Records excerpted from a collection:
BEGIN

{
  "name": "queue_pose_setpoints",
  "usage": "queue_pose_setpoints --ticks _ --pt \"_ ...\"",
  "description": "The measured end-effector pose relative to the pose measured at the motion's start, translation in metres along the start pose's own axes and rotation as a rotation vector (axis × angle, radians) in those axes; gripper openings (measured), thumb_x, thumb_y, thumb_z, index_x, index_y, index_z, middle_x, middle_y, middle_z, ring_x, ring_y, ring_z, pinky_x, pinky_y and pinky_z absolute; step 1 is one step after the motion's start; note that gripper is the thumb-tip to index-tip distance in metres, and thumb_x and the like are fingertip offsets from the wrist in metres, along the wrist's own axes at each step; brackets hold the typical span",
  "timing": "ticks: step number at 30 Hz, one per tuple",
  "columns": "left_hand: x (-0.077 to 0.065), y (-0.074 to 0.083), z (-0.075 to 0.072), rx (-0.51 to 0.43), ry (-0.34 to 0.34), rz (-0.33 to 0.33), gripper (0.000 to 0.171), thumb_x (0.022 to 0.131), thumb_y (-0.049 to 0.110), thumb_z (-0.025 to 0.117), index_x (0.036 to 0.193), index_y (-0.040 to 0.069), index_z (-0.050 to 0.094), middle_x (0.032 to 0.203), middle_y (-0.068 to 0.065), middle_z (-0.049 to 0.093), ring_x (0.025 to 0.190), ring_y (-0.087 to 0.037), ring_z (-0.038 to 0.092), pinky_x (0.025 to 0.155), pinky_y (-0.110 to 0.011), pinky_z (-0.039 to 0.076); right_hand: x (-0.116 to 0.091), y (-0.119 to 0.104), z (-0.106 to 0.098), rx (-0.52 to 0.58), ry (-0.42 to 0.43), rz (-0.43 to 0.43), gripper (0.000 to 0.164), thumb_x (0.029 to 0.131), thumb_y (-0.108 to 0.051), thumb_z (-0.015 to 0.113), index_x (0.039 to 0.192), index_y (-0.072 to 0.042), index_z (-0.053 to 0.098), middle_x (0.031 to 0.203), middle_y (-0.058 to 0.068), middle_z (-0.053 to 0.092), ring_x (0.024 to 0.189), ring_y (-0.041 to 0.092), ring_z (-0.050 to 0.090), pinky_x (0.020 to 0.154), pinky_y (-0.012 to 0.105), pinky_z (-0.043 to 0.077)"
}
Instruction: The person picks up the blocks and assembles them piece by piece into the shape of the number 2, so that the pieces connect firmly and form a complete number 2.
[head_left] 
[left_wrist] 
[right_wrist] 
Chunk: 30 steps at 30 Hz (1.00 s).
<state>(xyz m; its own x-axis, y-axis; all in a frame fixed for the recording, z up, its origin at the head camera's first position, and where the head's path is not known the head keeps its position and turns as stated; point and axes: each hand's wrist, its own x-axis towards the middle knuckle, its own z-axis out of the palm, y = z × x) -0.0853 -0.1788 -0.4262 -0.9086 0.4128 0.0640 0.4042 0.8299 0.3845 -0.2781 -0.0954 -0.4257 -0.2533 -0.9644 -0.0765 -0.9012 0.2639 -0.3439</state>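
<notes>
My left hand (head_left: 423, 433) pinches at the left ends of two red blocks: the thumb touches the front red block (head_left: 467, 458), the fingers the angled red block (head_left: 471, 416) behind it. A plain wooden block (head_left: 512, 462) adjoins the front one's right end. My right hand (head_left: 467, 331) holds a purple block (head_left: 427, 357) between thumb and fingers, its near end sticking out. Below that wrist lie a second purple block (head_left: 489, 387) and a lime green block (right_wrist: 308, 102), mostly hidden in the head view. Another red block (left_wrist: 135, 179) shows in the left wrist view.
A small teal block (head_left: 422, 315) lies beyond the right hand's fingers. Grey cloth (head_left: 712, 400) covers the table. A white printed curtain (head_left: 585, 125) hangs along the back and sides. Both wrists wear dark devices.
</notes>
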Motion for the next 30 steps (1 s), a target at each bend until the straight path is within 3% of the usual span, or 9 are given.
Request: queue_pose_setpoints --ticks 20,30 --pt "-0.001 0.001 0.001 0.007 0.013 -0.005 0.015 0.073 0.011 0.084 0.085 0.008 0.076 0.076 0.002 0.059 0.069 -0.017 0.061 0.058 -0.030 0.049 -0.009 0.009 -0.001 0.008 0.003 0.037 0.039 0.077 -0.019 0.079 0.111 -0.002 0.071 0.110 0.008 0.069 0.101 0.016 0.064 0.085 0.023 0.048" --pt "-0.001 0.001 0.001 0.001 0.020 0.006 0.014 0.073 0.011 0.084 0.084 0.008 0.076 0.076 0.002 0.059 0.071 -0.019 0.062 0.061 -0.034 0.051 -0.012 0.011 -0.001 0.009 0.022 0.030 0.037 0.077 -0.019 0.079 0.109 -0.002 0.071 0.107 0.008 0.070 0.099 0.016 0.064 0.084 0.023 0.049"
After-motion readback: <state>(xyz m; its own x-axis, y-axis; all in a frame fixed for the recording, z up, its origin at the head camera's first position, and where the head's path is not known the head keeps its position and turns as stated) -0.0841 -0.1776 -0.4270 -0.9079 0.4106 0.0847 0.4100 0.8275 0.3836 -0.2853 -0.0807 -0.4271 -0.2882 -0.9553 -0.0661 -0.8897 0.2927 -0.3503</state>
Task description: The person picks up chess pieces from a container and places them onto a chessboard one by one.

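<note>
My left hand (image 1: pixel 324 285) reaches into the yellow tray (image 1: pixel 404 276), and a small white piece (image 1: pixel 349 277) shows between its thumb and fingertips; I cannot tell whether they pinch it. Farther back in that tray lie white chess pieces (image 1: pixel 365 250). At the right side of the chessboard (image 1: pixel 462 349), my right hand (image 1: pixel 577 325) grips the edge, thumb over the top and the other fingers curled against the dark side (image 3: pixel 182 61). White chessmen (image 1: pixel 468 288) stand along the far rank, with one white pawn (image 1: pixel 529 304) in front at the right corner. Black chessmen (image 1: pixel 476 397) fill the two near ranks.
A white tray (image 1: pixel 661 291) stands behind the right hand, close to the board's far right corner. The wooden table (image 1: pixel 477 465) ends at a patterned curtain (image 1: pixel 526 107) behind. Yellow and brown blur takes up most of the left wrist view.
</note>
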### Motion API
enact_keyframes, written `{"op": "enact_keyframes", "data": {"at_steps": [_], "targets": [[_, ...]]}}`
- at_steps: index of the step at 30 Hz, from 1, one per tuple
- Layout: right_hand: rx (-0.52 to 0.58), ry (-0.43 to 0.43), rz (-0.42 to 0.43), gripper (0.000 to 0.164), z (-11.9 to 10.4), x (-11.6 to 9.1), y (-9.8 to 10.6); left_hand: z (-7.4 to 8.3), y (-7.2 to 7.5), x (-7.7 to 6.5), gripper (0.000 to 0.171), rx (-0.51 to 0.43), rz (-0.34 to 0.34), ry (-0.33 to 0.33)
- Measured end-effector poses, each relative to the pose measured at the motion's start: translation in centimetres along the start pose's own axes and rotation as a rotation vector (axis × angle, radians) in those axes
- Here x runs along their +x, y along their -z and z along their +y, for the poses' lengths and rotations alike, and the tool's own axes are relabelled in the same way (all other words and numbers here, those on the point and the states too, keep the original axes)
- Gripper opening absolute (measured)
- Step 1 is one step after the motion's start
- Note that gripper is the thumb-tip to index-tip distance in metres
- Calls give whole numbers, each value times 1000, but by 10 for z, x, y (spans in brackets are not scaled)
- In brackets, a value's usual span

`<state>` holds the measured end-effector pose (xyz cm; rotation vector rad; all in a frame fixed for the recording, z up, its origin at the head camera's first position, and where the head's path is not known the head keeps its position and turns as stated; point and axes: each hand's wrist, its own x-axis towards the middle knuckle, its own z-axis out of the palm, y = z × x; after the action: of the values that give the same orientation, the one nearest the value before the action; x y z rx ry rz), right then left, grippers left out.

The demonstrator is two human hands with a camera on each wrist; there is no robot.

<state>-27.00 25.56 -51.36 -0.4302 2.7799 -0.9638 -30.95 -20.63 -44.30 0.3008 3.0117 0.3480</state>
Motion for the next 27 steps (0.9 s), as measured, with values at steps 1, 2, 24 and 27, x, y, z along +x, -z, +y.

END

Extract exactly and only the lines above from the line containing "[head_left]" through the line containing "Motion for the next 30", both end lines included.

Exercise solution:
[head_left] 
[left_wrist] 
[right_wrist] 
Chunk: 30 steps at 30 Hz (1.00 s).
<state>(xyz m; its own x-axis, y-axis; all in a frame fixed for the recording, z up, its origin at the head camera's first position, and where the head's path is not known the head keeps its position and turns as stated; point and axes: each hand's wrist, its own x-axis towards the middle knuckle, its own z-axis out of the palm, y = z × x) -0.0853 -0.1788 -0.4262 -0.9086 0.4128 0.0640 0.4042 0.8299 0.3845 -0.2781 -0.0954 -0.4257 -0.2533 -0.9644 -0.0765 -0.9012 0.2639 -0.3439</state>
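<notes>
My left hand (head_left: 423, 433) pinches at the left ends of two red blocks: the thumb touches the front red block (head_left: 467, 458), the fingers the angled red block (head_left: 471, 416) behind it. A plain wooden block (head_left: 512, 462) adjoins the front one's right end. My right hand (head_left: 467, 331) holds a purple block (head_left: 427, 357) between thumb and fingers, its near end sticking out. Below that wrist lie a second purple block (head_left: 489, 387) and a lime green block (right_wrist: 308, 102), mostly hidden in the head view. Another red block (left_wrist: 135, 179) shows in the left wrist view.
A small teal block (head_left: 422, 315) lies beyond the right hand's fingers. Grey cloth (head_left: 712, 400) covers the table. A white printed curtain (head_left: 585, 125) hangs along the back and sides. Both wrists wear dark devices.
</notes>
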Motion for the next 30 steps (1 s), a target at each bend until the straight path is within 3% of the usual span, or 9 are given.

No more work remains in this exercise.